- Developer: Treehouse Ltd
- Platform: iOS
- Release: July 28, 2010
- Genre: Aeroplane dog-fighting

= Dogfight 1951 =

2010 video game

Dogfight 1951 ( 1951: World War One) is an iOS game developed by Finnish indie studio Treehouse Ltd and released on July 28, 2010.

==Critical reception==
The game has a Metacritic score of 86% based on 5 critic reviews.

AppSpy said " 1951 - World War One is a classic war-era dog-fighting title with a rock'n roll attitude that can only get better with time. " TouchGen said "World War One (1951) is a great purchase for anyone who enjoys aircraft games, shooters and anything with XP and level up elements in it.
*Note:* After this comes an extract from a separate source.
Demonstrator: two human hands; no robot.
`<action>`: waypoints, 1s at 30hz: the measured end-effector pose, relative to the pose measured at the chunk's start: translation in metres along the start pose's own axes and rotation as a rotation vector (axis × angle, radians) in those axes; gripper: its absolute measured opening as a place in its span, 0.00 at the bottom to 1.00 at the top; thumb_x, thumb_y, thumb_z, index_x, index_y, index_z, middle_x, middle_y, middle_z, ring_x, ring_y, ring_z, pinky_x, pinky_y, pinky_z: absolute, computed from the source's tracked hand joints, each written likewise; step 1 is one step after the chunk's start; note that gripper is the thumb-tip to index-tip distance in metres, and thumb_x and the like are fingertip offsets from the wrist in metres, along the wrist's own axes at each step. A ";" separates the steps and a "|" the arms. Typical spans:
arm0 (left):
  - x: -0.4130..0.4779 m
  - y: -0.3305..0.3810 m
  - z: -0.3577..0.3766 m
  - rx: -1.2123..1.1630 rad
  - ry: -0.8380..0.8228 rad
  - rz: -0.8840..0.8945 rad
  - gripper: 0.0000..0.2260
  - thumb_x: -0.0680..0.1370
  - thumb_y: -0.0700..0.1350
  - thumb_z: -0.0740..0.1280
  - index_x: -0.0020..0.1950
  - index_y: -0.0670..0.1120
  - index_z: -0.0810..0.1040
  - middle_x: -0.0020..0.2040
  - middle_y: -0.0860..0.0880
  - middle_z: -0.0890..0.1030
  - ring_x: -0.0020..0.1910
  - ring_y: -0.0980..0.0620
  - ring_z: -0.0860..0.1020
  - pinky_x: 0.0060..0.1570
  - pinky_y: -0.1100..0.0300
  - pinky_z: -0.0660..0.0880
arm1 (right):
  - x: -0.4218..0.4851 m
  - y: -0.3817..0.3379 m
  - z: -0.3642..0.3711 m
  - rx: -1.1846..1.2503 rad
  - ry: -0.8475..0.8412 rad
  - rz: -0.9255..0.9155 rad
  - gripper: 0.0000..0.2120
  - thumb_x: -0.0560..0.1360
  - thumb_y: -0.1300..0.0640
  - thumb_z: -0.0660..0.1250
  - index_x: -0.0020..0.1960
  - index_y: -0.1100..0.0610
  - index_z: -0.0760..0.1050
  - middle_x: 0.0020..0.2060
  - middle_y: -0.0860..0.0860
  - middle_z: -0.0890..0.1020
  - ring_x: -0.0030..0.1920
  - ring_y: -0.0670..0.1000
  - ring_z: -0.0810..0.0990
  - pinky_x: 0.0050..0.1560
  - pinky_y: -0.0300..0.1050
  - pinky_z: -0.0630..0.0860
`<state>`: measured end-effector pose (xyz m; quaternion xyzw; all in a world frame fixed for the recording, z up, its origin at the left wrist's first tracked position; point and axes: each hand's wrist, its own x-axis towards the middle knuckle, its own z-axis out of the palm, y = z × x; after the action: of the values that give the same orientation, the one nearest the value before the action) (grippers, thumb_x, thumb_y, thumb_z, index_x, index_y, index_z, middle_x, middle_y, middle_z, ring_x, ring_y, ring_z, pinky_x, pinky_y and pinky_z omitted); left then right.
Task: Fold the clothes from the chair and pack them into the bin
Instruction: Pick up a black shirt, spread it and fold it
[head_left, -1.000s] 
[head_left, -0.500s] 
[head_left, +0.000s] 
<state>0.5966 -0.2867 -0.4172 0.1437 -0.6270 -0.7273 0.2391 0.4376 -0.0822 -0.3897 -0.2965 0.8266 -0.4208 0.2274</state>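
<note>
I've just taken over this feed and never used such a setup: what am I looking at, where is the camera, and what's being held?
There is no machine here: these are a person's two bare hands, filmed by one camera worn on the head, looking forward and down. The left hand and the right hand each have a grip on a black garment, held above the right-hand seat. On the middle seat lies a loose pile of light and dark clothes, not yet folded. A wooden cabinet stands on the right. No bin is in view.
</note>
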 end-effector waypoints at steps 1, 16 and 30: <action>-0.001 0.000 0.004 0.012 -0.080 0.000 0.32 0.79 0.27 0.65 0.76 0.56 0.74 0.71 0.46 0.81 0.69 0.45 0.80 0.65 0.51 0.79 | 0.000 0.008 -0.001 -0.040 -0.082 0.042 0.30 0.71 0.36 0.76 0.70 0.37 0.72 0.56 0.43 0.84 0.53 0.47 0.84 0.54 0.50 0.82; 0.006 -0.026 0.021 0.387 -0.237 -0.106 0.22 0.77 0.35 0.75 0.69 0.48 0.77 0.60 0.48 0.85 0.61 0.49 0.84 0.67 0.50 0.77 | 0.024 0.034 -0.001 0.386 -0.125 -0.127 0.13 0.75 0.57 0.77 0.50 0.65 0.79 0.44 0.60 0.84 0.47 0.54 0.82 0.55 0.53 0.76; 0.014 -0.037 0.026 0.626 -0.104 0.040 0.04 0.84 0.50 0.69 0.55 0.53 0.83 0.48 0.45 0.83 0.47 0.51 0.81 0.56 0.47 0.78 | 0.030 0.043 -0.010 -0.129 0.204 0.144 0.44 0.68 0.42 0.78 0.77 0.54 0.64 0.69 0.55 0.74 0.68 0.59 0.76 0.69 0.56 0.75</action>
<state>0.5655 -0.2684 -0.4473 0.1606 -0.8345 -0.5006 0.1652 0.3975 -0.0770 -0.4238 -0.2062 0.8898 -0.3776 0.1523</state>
With its great implementation of controls and stunning visuals, it's a must buy! " 148Apps said " If you are up to a brisk, "top down RPG-ish plane shooter" challenge, then 1951 – World War One may be the perfect game for you. It plays well and it is pretty... what more do you want from an iPhone game? " AppSmile wrote "With its stylish presentation, RPG elements, and engaging controls, 1951 creates an exciting combat experience. " SlideToPlay said "It may not alter the course of history, but this fun flying and shooting game is great for a few hours."